Of course it wasn’t. Football was never meant to be perfect.

If you’re even anticipating the possibility of perfection, try gymnastics.

True, LSU could have played a lot better in a 36-33 win over South Carolina Saturday.

The Tigers could have rolled into a rollicking, high-octane  Williams Brice Stadium, stuffed South Carolina and marched up and down the field all day, boldly announcing their intentions for the rest of the season.

That reference point will just have to wait. The Tigers don’t seemed interesting in making anything easy.

But keep working on it, coach. And lots of luck with that football perfection goal.

Football — one more time — is not about eliminating mistakes. It’s about overcoming the inevitable.

LSU did plenty wrong Saturday, tons of stuff to, as coaches say, “get cleaned up,” — before the next wave of misfires demands their attention.

But there’s something to be said for sneaking out of a hostile environment, leaving an expectant home crowd scratching their collective heads — huh, wait, what just happened here?

The home folks had to be staring at the scoreboard — LSU 36, South Carolina 33 — and demanding a trip to instant replay, some sort of further review.

So, yes, that was LSU, over there grinning like that proverbial Cheshire cat — had ‘em all the way — and getting out of town under cover of darkness in broad daylight.

Not to worry.

The Tigers need not apologize for spoiling the Gamecocks’ party.

That measuring stick for what may be needed down the road for LSU, how good this team can be,  is still out there.

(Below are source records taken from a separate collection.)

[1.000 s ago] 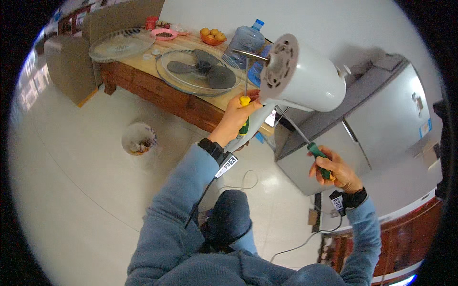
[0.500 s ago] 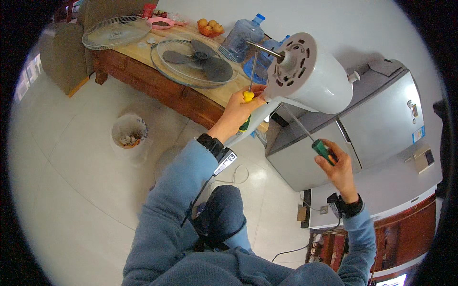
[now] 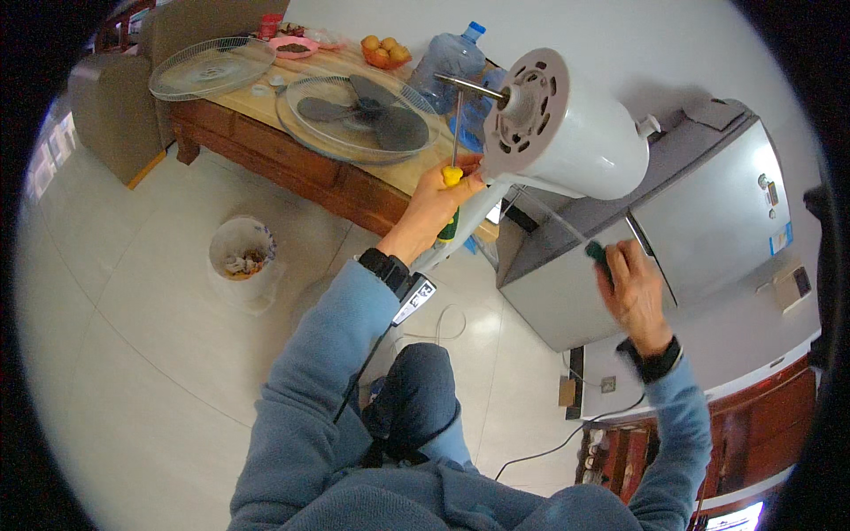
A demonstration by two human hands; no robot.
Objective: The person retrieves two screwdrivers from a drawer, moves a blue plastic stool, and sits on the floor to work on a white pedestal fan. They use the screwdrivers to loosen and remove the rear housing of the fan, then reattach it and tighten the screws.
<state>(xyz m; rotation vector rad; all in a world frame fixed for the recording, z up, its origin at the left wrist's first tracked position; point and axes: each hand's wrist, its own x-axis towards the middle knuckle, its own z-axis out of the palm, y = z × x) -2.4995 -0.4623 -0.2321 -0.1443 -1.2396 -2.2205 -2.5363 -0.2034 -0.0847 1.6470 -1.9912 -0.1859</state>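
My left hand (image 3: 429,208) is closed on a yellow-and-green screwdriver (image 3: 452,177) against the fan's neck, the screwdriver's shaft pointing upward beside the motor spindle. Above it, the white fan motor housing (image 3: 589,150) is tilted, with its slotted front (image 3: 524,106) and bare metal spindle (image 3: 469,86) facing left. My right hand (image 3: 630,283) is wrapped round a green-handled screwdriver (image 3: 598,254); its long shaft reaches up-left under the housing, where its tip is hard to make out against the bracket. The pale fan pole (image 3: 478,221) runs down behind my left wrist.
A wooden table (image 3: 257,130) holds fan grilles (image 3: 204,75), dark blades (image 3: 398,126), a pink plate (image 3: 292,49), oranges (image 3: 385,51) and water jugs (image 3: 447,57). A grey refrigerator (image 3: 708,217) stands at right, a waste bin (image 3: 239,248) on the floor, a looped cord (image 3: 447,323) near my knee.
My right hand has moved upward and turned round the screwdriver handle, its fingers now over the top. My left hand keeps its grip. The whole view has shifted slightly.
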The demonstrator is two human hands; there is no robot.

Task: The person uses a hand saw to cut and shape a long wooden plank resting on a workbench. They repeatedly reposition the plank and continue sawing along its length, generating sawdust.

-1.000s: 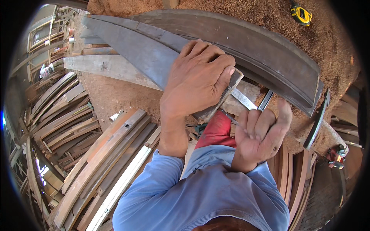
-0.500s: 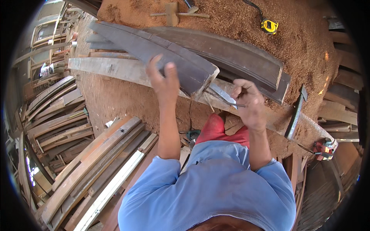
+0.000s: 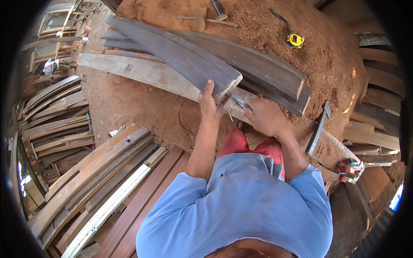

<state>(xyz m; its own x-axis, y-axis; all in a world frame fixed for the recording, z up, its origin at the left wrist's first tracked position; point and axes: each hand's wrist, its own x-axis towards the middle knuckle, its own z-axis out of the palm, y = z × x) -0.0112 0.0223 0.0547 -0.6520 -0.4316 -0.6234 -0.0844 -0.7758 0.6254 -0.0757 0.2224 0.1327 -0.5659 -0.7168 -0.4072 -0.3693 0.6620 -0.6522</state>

But, in lieu of that elusive flawless game, it must be nice to know that you are capable of overcoming a 17-0 deficit and win a Southeastern Conference road game in a hostile environment against a fiery-eyed opponent when not everything is going right.

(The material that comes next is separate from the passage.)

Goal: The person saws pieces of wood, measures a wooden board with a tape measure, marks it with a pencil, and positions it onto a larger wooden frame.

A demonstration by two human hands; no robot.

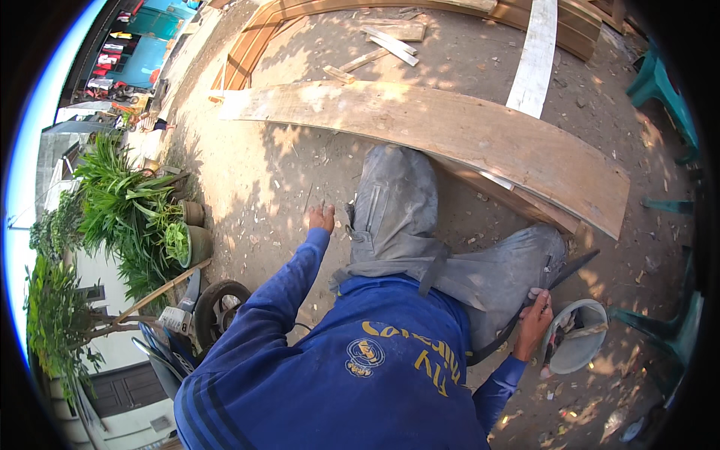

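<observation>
My left hand [321, 217] hangs out over the dirt ground left of my knee, its fingers apart. My right hand [534, 322] grips a long dark flat tool [571, 268], possibly a saw, angled up past my right knee; its exact kind is unclear. Right beside that hand is a grey bucket [581, 349] holding wooden-handled and dark items. A wide plywood board [442, 131] lies across in front of my grey-trousered knees, with more timber [525, 202] beneath its right part.
Stacked planks [251, 49] and loose offcuts [394, 34] lie ahead, crossed at right by a pale board [532, 56]. Green plastic chairs [656, 86] stand along the right. Potted plants [187, 244] and a parked motorbike [217, 315] are at left, near a blue-walled building [150, 30].
</observation>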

That’s a pretty good reference point to have in your back pocket, too.

It might come in handy should another mistake-filled day rear its head.

Kelly attributed the comeback to “the grit and the perseverance of our football team.”

Of course, Kelly also said that “nobody thought we would win this game,” perhaps unaware that the wise guys in Vegas had LSU as a touchdown favorite coming in.

So, take his exuberance with a grain of salt.

But, OK. There was some “grit” involved and more than a few sightings of “perseverance.”

And also …

Kelly never mentioned “luck” but, it’s football, so there has to be some involved when:

You get a punt blocked to set up a touchdown.

The first bad LSU snap in most of out lifetimes sabotages an extra point.

The defense gets far enough out of position to give up scoring runs of 75 and 66 yards— giving them three of over 66 yards in the last two games.

And, of course, if it wasn’t blatant luck, then certainly it was  convenient, shall we say, that LSU quarterback Garrett Nussmeier threw two pick-sixes that resulted in zero points for the Gamecocks.

“I don’t know if I’ve ever seen two defensive touchdowns called  back because of penalties,” South Carolina coach Sean Beamer said.

Neat trick there. But both got called back by personal foul penalties — a horse-collar foul on the first and a blind-side block on the second.

And, not to discount all that grit and perseverance, but in the end LSU avoided overtime only when South Carolina’s last-second field goal attempt curled inches to the left, no good.

Sometimes when your own game is filled with miscues, you just have to count on your opponent saying, “Hold my beer.”

South Carolina fans, of course, were left to blame the officiating — a postmortem parlor game that LSU fans are not unfamiliar with. They have been there, done that — can feel the Gamecocks’ pain.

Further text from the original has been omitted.